Which lines run from the one containing "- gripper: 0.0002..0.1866" to the end of the entries below? Retype exactly those, both ends included.
━━━ INPUT DATA
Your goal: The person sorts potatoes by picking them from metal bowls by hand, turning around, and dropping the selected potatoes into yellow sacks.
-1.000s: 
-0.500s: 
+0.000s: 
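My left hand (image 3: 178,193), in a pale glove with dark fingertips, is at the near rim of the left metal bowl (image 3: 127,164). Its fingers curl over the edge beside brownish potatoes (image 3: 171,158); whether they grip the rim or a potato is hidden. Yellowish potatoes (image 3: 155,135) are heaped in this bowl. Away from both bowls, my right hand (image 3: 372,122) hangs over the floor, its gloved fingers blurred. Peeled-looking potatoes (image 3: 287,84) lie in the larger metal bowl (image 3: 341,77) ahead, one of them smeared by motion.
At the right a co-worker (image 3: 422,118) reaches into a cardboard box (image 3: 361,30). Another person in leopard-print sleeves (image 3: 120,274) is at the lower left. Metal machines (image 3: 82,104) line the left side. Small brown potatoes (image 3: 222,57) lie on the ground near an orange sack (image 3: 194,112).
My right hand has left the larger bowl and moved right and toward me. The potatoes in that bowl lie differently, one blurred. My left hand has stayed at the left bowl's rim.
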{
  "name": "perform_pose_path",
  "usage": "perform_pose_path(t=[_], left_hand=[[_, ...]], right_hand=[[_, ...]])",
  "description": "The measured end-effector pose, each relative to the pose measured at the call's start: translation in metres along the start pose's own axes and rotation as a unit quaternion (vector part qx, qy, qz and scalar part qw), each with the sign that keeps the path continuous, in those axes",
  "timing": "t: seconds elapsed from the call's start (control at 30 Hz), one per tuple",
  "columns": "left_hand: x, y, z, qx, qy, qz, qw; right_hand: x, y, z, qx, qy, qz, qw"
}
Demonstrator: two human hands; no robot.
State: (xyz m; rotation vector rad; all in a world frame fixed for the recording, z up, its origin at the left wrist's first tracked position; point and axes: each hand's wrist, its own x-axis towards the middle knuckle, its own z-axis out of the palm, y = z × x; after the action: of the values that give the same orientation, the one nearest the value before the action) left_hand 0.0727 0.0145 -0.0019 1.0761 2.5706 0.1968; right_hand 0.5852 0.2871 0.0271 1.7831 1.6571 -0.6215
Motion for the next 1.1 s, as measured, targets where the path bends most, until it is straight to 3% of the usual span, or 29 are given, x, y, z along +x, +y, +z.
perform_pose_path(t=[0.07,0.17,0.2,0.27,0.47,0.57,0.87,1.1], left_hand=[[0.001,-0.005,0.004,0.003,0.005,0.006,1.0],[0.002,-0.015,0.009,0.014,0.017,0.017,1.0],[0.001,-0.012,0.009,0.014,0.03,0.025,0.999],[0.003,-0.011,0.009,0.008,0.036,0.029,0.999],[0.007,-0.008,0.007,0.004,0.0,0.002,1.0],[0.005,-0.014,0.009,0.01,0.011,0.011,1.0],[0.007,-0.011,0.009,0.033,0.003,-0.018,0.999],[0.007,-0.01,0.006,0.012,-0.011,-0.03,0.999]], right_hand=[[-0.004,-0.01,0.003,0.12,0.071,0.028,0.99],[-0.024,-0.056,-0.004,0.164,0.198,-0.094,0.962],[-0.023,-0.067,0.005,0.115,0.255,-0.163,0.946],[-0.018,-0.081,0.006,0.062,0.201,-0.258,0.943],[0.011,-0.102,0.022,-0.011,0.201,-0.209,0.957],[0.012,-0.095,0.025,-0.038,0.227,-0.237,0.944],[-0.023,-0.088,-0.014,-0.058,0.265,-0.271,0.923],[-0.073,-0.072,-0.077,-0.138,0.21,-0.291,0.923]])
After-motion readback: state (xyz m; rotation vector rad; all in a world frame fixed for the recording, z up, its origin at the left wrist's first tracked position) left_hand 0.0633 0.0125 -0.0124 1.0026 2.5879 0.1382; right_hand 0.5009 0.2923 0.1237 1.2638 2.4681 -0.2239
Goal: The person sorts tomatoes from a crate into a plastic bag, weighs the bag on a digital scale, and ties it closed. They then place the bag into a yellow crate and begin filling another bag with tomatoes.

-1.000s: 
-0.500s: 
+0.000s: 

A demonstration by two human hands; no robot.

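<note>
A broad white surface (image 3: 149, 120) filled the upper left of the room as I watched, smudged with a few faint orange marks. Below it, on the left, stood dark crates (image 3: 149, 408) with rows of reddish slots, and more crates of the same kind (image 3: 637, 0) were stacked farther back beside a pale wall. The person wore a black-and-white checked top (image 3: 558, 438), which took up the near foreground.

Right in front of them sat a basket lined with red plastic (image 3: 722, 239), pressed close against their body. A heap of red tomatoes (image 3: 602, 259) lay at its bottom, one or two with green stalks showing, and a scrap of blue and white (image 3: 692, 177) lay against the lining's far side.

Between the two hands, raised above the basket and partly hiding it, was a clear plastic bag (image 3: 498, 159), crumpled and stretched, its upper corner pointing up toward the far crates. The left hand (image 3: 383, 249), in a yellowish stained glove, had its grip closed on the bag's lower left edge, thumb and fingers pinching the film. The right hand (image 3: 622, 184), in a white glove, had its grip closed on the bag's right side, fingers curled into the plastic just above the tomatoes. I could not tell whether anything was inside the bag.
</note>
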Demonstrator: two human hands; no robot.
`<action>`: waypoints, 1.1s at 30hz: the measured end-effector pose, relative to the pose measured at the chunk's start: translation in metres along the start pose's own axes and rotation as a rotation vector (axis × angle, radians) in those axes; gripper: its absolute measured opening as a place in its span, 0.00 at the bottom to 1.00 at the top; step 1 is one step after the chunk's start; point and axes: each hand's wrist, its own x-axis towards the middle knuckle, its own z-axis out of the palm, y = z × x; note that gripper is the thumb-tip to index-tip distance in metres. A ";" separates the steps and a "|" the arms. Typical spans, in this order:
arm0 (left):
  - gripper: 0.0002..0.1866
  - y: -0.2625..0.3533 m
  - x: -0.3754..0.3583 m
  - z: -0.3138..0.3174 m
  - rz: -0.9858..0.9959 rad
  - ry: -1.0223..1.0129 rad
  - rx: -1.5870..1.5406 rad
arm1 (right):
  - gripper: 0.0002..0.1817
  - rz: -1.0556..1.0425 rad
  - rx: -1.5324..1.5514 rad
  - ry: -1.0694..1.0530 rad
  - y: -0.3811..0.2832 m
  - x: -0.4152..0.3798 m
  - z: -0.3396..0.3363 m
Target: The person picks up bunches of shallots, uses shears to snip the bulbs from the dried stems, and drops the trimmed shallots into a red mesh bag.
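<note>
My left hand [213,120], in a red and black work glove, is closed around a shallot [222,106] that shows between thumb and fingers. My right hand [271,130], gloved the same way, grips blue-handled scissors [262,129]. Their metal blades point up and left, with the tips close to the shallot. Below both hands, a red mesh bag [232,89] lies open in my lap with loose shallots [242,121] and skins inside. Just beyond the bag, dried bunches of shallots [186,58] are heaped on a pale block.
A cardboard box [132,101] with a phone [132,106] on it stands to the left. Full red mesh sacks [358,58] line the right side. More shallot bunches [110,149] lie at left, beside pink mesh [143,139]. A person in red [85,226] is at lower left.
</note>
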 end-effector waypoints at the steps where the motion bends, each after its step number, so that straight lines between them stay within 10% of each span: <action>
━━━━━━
**ANSWER**
  - gripper: 0.0002..0.1866
  - y: -0.2625..0.3533 m
  - x: -0.3754..0.3583 m
  - z: -0.3138..0.3174 m
  - rz: -0.9858..0.9959 rad
  - ry: -1.0223..1.0129 rad
  - rx: -1.5870..1.5406 rad
arm1 (right):
  - gripper: 0.0002..0.1817
  - rz: -1.0556..1.0425 rad
  - rx: -1.5324..1.5514 rad
  - ry: -1.0694..1.0530 rad
  - y: -0.3811..0.2832 m
  - x: -0.4152..0.3798 m
  - z: -0.3396..0.3363 m
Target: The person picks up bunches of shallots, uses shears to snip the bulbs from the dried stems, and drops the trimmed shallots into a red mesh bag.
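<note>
My left hand [213,120], in a red and black work glove, is closed around a shallot [222,106] that shows between thumb and fingers. My right hand [271,130], gloved the same way, grips blue-handled scissors [262,129]. Their metal blades point up and left, with the tips close to the shallot. Below both hands, a red mesh bag [232,89] lies open in my lap with loose shallots [242,121] and skins inside. Just beyond the bag, dried bunches of shallots [186,58] are heaped on a pale block.
A cardboard box [132,101] with a phone [132,106] on it stands to the left. Full red mesh sacks [358,58] line the right side. More shallot bunches [110,149] lie at left, beside pink mesh [143,139]. A person in red [85,226] is at lower left.
</note>
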 end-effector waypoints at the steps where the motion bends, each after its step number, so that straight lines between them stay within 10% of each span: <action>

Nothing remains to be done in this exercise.